Safari does not appear to have a frame rate throttle, or if it does, it appears to be set below the other browsers.

Test URL appears to be running unthrottled in Safari 3.0.2 (windows) and webkit nightly (os-x).
Comment 1 Alexey Proskuryakov 2007-06-26 10:01:13 PDT
This is from WebCore code:

    // We follow Firefox's behavior and use a duration of 100 ms for any frames that specify
    // a duration of <= 10 ms. See gfxImageFrame::GetTimeout in Gecko or Radar 4051389 for more.
    if (duration <= 0.010)
        return 0.100;
Comment 2 Alexey Proskuryakov 2007-06-26 10:50:26 PDT
http://nypop.com/~ap/webkit/mozchomp/mozchomp.html

According to this test, the behavior is:
IE 7/Win:
  <=50ms -> 100ms
  >50ms -> as specified
Opera 9.2/Mac:
  <100ms -> 100ms
  >=100ms -> as specified
Safari 2&3, Firefox 2:
  <=10ms -> 100ms
  >10ms -> as specified
Comment 3 Alexey Proskuryakov 2007-06-26 11:23:30 PDT
Created attachment 15252 [details]
proposed fix

Comparing with 0.051 is needed because of floating point error, and is safe because GIF specifies timeouts in tens of milliseconds.

Please note that the test case still renders incorrectly on my machine - 100ms and 110ms images animate synchronously! This appears to be some unrelated timer-related issue: on a simpler page with just these two images left, the same images are animated correctly.
Comment 4 Geoffrey Garen 2007-06-26 14:17:27 PDT
Comment on attachment 15252 [details]
proposed fix

r=me

Nice testing!
Comment 5 Geoffrey Garen 2007-06-26 14:18:05 PDT
CC'ing Dave in case he disagrees.
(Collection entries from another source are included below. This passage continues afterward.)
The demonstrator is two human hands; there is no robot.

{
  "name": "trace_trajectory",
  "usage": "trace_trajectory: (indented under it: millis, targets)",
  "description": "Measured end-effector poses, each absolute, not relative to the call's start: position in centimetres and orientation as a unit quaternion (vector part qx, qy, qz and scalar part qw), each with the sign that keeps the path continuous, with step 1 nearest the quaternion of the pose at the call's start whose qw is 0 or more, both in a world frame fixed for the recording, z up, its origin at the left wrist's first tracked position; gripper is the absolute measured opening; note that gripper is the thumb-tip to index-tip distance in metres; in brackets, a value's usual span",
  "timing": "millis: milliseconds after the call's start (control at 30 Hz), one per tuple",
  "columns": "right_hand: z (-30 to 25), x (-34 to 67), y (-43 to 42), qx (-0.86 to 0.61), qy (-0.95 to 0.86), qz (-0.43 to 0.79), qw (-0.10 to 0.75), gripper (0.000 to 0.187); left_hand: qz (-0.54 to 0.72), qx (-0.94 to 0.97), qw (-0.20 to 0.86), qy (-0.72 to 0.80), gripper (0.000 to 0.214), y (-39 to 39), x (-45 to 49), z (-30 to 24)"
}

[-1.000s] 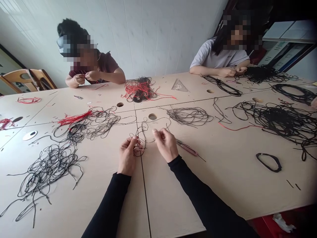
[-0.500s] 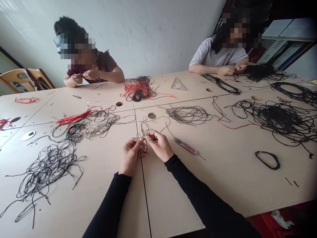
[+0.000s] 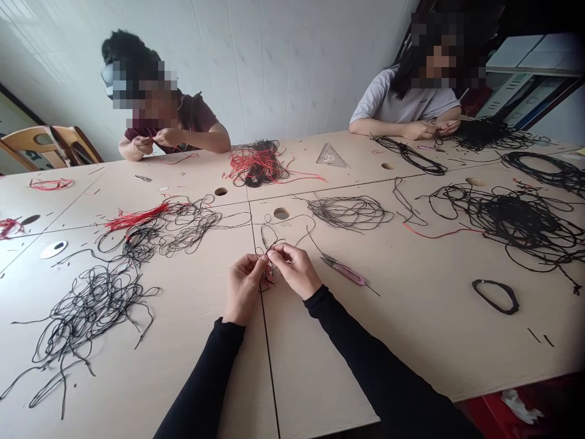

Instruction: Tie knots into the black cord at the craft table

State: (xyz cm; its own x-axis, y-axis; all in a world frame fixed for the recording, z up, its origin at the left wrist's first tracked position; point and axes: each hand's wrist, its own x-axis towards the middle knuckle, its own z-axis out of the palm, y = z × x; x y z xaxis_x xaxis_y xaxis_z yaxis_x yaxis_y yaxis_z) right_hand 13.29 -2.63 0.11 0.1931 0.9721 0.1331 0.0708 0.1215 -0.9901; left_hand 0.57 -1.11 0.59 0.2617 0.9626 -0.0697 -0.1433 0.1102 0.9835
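My left hand (image 3: 244, 289) and my right hand (image 3: 295, 270) meet above the seam of the beige table (image 3: 411, 341). Their fingertips pinch a thin black cord (image 3: 269, 244), which loops up from between them and hangs in a small tangle below. Pink-handled scissors (image 3: 343, 271) lie just right of my right hand, not touched. A loose black cord tangle (image 3: 91, 311) spreads to the left of my left hand. The fingers hide the exact spot where the cord is held.
A large black cord heap (image 3: 516, 222) lies at right, and a black cord ring (image 3: 496, 297) sits nearer the table edge. Red and black bundles (image 3: 258, 164) and a plastic set square (image 3: 331, 157) lie farther off. Two co-workers (image 3: 169, 137) (image 3: 406, 110) handle cord across the table.
My right hand has moved left from its earlier spot apart from the left hand, and the two now pinch the cord together. The last half second shows little change.
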Motion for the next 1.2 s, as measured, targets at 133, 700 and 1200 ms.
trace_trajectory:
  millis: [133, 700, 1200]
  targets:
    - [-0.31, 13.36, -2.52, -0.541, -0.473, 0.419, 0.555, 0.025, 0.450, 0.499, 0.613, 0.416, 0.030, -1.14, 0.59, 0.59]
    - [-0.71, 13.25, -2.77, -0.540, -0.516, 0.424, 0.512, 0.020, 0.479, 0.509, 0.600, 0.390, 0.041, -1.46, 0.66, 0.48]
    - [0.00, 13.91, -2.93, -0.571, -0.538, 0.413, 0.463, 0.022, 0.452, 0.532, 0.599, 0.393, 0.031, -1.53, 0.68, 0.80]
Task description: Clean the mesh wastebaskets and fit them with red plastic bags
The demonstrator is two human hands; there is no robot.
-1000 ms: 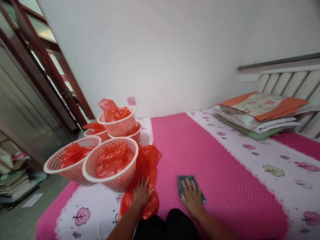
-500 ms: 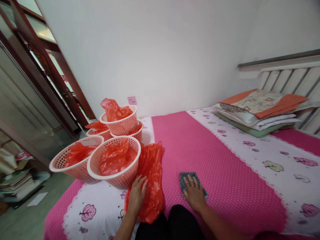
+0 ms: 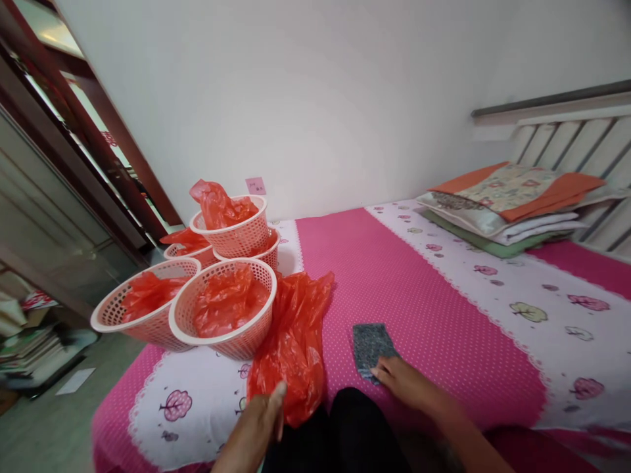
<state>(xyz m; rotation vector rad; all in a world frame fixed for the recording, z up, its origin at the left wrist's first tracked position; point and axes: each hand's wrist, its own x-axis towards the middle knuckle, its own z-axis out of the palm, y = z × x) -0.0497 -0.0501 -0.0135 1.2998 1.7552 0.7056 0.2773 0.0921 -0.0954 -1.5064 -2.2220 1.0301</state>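
Observation:
A loose orange-red plastic bag [image 3: 294, 341] lies on the pink dotted bedsheet [image 3: 419, 309] just in front of me. My left hand [image 3: 261, 420] grips the bag's near lower edge, thumb up against the plastic. A small folded grey cloth [image 3: 369, 345] lies to the right of the bag. My right hand [image 3: 401, 381] rests on the sheet with its fingertips on the cloth's near corner, fingers stretched flat.
Several pale pink plastic baskets [image 3: 224, 309] lined with orange-red bags stand stacked at the bed's left end. Folded bedding and a pillow [image 3: 507, 207] lie by the headboard [image 3: 566, 141] at right. A wooden door frame and a pile of books [image 3: 24, 341] are at left.
Both hands have drawn back toward me. The left hand slid down from the top of the bag to its near edge; the right hand slid off the cloth to its near corner.

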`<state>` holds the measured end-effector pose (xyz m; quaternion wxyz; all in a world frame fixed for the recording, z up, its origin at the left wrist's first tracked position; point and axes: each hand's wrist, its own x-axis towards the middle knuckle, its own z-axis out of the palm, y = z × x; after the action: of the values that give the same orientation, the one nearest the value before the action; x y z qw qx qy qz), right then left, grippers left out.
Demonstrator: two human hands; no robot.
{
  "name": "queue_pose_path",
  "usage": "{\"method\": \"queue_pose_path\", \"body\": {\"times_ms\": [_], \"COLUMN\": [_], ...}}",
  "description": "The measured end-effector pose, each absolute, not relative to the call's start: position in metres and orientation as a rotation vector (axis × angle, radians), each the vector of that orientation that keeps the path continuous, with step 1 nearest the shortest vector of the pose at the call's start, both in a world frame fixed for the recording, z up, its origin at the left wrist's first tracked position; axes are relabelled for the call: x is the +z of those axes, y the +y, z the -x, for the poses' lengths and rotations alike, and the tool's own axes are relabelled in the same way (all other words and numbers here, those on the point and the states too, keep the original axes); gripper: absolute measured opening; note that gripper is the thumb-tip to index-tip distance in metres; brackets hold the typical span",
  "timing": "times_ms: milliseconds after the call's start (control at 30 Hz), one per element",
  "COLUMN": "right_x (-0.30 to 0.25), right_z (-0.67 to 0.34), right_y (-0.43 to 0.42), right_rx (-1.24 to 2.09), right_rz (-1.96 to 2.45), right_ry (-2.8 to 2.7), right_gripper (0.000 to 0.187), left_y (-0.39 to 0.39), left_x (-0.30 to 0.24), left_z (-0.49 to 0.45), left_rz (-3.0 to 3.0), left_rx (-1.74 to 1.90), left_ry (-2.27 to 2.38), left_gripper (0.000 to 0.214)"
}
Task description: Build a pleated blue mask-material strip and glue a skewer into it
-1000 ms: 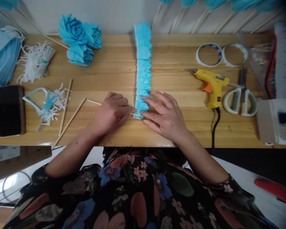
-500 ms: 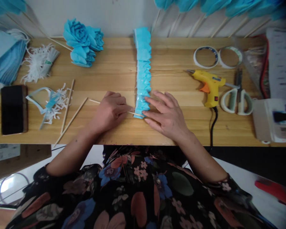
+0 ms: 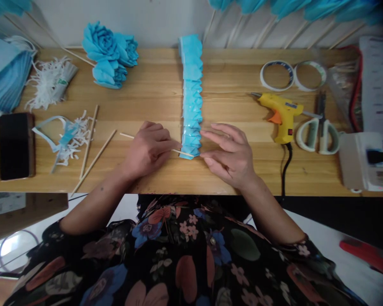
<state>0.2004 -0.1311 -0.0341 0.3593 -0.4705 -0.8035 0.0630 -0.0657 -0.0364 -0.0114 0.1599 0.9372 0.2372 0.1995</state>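
Observation:
A strip of pleated light-blue material (image 3: 191,97) runs lengthwise from the back of the table toward me, scalloped along its right edge. Across its near end lies a thin wooden stick (image 3: 127,135). My left hand (image 3: 149,146) is closed around the stick's middle, left of the strip. My right hand (image 3: 231,154) is beside the strip's near right edge, fingers apart and slightly bent, its fingertips at or very close to the edge; I cannot tell whether they touch.
Blue flowers (image 3: 102,44) lie at the back left, above two loose sticks (image 3: 94,161) and white scraps (image 3: 72,140). A phone (image 3: 15,146) is far left. Rightward are a yellow glue gun (image 3: 282,114), scissors (image 3: 319,131), tape rolls (image 3: 277,75) and a white box (image 3: 364,161).
My right hand has shifted right, its fingertips moving off the strip's top to its right edge. My left hand keeps its hold on the stick.

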Motion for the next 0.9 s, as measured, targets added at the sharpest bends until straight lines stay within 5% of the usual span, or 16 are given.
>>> {"method": "queue_pose_path", "body": {"times_ms": [900], "right_x": [-0.036], "right_z": [-0.198], "right_y": [-0.128], "right_rx": [0.166], "right_rz": [1.28], "right_ry": [-2.202], "right_gripper": [0.023], "left_y": [-0.035], "left_x": [-0.024], "left_z": [0.066], "left_rz": [-2.786], "left_rx": [0.658], "left_ry": [0.592], "left_gripper": [0.027]}}
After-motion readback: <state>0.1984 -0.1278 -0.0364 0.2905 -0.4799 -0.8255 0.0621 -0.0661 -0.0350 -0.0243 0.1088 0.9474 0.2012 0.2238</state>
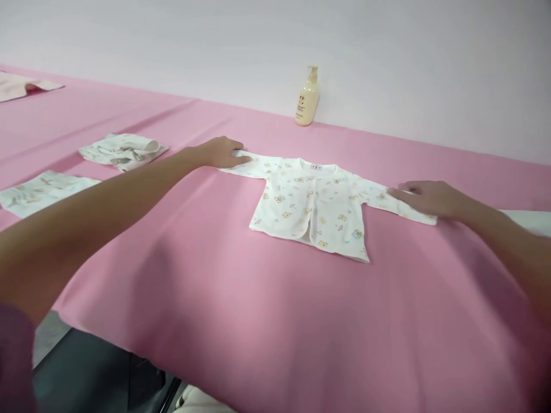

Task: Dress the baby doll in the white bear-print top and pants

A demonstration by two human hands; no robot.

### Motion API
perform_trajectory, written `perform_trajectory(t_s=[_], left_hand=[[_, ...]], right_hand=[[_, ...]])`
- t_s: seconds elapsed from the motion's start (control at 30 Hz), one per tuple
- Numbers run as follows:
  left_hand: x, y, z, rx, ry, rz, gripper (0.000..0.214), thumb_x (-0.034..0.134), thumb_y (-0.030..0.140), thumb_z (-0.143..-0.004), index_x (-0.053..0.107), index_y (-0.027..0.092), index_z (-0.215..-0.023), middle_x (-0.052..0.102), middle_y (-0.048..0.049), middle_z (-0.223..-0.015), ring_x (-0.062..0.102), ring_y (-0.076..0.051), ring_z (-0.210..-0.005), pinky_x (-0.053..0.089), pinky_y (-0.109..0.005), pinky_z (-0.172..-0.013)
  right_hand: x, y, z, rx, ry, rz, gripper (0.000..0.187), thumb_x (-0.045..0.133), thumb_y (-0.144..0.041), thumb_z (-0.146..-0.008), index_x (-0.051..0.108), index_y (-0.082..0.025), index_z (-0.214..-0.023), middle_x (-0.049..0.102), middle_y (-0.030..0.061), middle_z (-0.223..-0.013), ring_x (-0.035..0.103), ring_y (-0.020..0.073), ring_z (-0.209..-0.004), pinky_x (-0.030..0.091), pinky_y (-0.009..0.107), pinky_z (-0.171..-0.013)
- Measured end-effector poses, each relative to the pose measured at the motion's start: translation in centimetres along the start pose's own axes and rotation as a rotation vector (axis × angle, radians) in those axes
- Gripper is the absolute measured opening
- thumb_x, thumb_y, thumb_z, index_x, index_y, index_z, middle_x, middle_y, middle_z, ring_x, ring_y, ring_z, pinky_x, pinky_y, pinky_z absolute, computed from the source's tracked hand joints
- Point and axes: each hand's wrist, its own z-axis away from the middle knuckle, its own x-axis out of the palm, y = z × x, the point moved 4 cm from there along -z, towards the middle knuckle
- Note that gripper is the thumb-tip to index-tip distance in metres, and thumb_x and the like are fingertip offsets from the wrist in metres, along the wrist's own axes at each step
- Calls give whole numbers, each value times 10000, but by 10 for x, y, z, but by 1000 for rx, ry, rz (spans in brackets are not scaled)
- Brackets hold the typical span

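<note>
A small white baby shirt with coloured prints lies flat and spread out on the pink table cover, sleeves stretched to both sides. My left hand rests on the end of its left sleeve, fingers curled over the cuff. My right hand lies on the end of the right sleeve, fingers extended flat and slightly blurred.
A cream pump bottle stands at the back by the white wall. Two folded printed cloths lie at the left. Another pale cloth lies at the far left corner. A white item lies at the right edge.
</note>
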Motion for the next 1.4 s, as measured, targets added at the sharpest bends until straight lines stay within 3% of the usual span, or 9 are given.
perform_trajectory(t_s=[0.1,0.23,0.37,0.43,0.53,0.67,0.83,1.07,1.4], left_hand=[[-3,-22,8,-53,25,-38,637,476,769,-955,746,253,-1214,724,-73,-979,655,-359,-1080,477,-464,-1024],[-12,-3,13,-79,191,-131,429,485,530,-1095,683,170,-1218,694,-102,-1140,553,-298,-1114,383,-549,-1146],[-26,57,37,3,324,-113,312,437,353,-1125,610,180,-1319,586,-153,-1451,471,-335,-1316,370,-538,-1142],[-28,100,62,230,321,69,304,462,398,-1111,639,191,-1246,645,-151,-1339,555,-318,-1219,417,-495,-1073],[-17,163,105,566,111,323,376,564,577,-1045,669,225,-1126,707,-114,-1173,642,-301,-1070,454,-470,-962],[8,208,145,652,-23,308,490,671,724,-915,653,244,-1015,714,-121,-1064,657,-331,-999,437,-482,-913],[19,214,153,676,24,251,525,651,766,-892,618,246,-962,714,-145,-1043,645,-355,-1008,414,-481,-903],[18,209,144,658,-19,263,305,579,545,-952,630,246,-978,747,-117,-1012,670,-315,-954,418,-414,-810],[17,202,142,415,49,349,203,581,424,-913,578,226,-954,740,-80,-918,639,-240,-767,412,-355,-685]], right_hand=[[-3,31,7,146,-145,39,512,571,-787,-920,779,-331,-1026,776,106,-1313,696,416,-1107,526,565,-886],[-13,3,19,134,40,164,332,599,-582,-944,694,-273,-1020,772,163,-1222,678,400,-1093,518,548,-921],[-25,-91,65,-181,301,218,261,599,-419,-904,640,-235,-1084,731,198,-1225,626,438,-1192,479,577,-996],[-25,-137,99,-277,247,-6,255,615,-506,-930,620,-278,-1044,744,114,-1116,680,341,-974,526,488,-840],[-15,-192,148,-373,89,-161,346,627,-656,-953,600,-316,-1014,717,74,-1009,662,305,-839,510,460,-721],[9,-221,178,-454,-47,-225,431,664,-718,-935,556,-303,-985,698,100,-1041,650,338,-905,498,471,-734],[23,-216,172,-479,-30,-301,485,690,-733,-912,541,-274,-961,681,108,-1034,625,319,-916,477,442,-743],[16,-219,175,-468,-58,-270,316,564,-578,-1024,534,-275,-938,663,63,-919,584,264,-788,428,413,-694],[15,-233,173,-463,51,-132,272,561,-406,-993,421,-256,-815,635,46,-801,521,222,-679,335,361,-620]])
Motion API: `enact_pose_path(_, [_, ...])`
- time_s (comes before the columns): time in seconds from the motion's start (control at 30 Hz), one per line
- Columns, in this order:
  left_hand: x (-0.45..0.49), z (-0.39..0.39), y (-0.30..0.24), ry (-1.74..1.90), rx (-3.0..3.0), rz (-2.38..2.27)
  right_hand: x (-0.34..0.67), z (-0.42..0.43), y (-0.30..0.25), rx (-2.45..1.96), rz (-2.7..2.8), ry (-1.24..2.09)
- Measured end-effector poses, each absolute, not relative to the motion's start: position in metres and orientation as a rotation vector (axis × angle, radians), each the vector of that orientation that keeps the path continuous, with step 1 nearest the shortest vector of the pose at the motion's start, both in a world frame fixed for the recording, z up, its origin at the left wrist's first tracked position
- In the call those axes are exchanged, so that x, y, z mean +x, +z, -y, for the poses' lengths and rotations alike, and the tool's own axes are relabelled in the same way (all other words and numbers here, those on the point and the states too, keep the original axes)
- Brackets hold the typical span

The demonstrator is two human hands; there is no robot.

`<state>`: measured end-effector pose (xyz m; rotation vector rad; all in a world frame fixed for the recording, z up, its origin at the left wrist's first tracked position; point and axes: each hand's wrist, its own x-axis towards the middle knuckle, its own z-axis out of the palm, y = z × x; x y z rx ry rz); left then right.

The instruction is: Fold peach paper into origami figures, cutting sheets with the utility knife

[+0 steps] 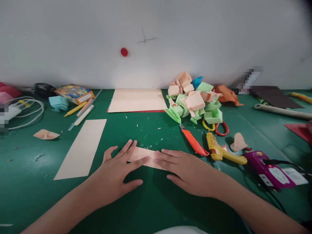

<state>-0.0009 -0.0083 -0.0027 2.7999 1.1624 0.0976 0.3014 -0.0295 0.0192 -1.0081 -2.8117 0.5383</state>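
Left hand [117, 178]: palm down, fingers spread, fingertips pressing on the left end of the small peach paper [143, 156]. Not gripping anything, just flat.
Right hand [187, 172]: same deal, laid flat with the fingers stretched over the right end of that paper, nothing pinched.
Hands vs each other: close together, with the fingertips almost meeting over the paper but a small gap between them.
Small peach paper: lying flat on the green table [151, 208] right under both sets of fingers, so only the middle bit shows.
Left of the left hand: a long peach strip [81, 149], near but not touching.
Out past the fingertips: a big peach sheet [137, 100] by the wall, and off to the right a pile of folded paper bits [192, 100].
Right of the right hand: an orange utility knife [193, 141] just past the knuckles, then a yellow glue gun [224, 151] and a purple glue gun [268, 169] beside the forearm.
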Motion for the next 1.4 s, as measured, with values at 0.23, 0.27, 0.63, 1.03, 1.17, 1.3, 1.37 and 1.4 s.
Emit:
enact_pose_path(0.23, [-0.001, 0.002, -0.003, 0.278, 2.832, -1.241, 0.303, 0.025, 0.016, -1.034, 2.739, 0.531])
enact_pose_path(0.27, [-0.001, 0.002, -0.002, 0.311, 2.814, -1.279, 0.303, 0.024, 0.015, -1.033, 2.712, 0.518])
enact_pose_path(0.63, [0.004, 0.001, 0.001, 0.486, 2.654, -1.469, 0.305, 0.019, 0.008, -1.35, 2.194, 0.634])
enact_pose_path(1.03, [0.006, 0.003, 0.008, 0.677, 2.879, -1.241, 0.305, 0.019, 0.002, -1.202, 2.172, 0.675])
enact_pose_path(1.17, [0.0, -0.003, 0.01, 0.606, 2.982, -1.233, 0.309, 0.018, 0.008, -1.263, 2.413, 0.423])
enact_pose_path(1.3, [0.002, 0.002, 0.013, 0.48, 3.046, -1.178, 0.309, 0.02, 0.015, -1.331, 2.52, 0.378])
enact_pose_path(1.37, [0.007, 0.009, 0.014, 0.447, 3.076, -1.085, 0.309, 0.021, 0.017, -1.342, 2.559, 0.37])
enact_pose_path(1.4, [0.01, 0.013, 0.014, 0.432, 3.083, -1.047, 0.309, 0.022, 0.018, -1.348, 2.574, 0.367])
I believe he wrote the original code.
Comment 6 Geoffrey Garen 2007-06-26 14:18:32 PDT
Do we need a new bug about the timer-related issue you've seen?
Comment 7 Alexey Proskuryakov 2007-06-27 10:23:27 PDT
Committed revision 23821; filed bug 14432.
Comment 8 Alexey Proskuryakov 2007-06-30 03:20:27 PDT
See also: <https://bugzilla.mozilla.org/show_bug.cgi?id=386269#c4> (it's not a given that Mozilla will follow IE behavior).
Comment 9 Peter Kasting 2008-06-20 16:54:02 PDT
Firefox 3 shipped with the same behavior as past Firefox releases: <= 10 ms -> 100 ms.  As far as I know, they are the only browser to do this now, and I filed https://bugzilla.mozilla.org/show_bug.cgi?id=440882 about matching the other engines.  That said, I think Gecko's behavior, and WebKit's old behavior, is superior to WebKit's current behavior in the abstract, and if Gecko refuses to change, WebKit should seriously consider reverting this fix.
Comment 10 Alexey Proskuryakov 2010-03-13 10:11:25 PST
(In reply to comment #9)
> That said, I think Gecko's behavior, and WebKit's old behavior,
> is superior to WebKit's current behavior in the abstract, and if Gecko refuses
> to change, WebKit should seriously consider reverting this fix.

We are seriously considering that, see bug 36082. We don't have a consensus yet.